Today’s resource is from the Bayer company: Making Science Make Sense is a STEM education initiative, seeking to advance science literacy through hands-on, inquiry-based learning.

Check out:

  • Experiment Cards: instructions for 35 simple hands-on experiments (plus videos of 8 of the experiments)
  • A printable periodic table
  • The Answers page: short audio clips and videos answering the odd questions kids ask, such as: how do bagpipes work, what are butterflies in your stomach, what are teeth, why are tennis balls fuzzy, how can there be all those vitamins in one multi-vitamin, how do boomerangs work, why does a hockey puck slide so fast, how is instant coffee made, and when do fish sleep.

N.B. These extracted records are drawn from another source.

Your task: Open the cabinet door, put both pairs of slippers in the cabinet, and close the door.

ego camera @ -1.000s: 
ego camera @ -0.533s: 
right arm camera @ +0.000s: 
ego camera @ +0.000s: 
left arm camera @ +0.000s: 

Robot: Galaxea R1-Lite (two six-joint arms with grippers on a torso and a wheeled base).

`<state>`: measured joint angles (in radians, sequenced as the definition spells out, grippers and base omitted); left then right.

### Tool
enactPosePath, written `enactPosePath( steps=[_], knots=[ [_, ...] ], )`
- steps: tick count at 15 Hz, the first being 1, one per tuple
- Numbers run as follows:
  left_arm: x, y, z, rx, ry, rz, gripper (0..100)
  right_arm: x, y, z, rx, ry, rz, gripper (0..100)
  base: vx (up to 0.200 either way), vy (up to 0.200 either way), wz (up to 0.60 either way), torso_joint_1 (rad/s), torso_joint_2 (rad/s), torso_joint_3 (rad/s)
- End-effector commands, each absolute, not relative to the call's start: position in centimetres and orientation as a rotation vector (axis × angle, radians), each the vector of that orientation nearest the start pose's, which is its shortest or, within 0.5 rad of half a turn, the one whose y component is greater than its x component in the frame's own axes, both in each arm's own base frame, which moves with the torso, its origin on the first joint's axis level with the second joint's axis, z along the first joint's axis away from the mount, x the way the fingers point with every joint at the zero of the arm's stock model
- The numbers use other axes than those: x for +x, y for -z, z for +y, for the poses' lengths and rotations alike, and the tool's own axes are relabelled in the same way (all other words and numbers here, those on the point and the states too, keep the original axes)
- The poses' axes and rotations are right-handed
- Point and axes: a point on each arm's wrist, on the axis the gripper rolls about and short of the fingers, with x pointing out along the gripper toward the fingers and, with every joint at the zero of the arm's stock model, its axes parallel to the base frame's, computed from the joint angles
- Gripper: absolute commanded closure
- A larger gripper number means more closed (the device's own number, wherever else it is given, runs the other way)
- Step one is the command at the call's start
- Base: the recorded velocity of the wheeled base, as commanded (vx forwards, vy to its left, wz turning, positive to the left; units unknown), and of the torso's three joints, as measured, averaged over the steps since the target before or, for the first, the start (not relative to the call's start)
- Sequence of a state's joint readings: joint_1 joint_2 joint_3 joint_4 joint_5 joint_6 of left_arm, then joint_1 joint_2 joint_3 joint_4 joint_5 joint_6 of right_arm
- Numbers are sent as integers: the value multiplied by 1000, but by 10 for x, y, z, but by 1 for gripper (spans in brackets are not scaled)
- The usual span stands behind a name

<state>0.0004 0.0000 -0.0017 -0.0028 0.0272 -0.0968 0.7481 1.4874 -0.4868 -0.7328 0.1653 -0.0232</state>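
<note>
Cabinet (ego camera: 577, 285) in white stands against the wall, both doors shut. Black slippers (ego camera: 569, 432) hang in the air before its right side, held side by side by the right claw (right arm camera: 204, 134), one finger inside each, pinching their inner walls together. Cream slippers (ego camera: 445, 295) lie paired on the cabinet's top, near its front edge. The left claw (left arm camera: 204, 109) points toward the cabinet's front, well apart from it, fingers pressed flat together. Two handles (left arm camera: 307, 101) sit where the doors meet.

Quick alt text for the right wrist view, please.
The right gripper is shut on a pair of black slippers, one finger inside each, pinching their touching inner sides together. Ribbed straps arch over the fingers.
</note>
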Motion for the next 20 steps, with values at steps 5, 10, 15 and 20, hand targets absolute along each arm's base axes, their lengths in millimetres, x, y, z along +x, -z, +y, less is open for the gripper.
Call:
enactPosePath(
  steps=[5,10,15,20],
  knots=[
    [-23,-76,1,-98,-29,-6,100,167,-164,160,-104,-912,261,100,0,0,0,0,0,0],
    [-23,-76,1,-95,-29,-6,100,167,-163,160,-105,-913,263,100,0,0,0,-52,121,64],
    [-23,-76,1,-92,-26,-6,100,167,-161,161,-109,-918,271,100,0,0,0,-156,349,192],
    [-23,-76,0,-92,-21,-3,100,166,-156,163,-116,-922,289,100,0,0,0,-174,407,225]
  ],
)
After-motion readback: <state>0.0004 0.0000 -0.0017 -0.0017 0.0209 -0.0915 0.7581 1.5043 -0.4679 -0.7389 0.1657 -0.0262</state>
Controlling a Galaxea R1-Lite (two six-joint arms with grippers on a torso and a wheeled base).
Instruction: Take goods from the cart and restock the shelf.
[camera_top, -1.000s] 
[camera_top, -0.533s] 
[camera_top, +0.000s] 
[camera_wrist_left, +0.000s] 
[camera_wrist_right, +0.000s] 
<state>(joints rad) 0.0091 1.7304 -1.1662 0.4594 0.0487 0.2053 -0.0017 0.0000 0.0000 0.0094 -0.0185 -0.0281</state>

You can also find the results of their Facts of Science Education [k-5] Survey 2015 and Back to School Survey 2016, including these tidbits:

  • 99% of teachers and 97% of parents agree it’s important that kids see science as an exciting, creative and interesting subject
  • Parents (79%) and teachers (95% say the best way to learn science is hands-on, and 88% of parents say their kids are excited about science
  • However, most parents don’t do a lot of science at home due to these barriers: 36% of moms and 23% of dads aren’t confident enough in their scientific knowledge to help their kids engage in hands-on science projects. 59% say they don’t have enough time, 25% say science activities cost too much money and 19% say they don’t have access to information or ideas for activities.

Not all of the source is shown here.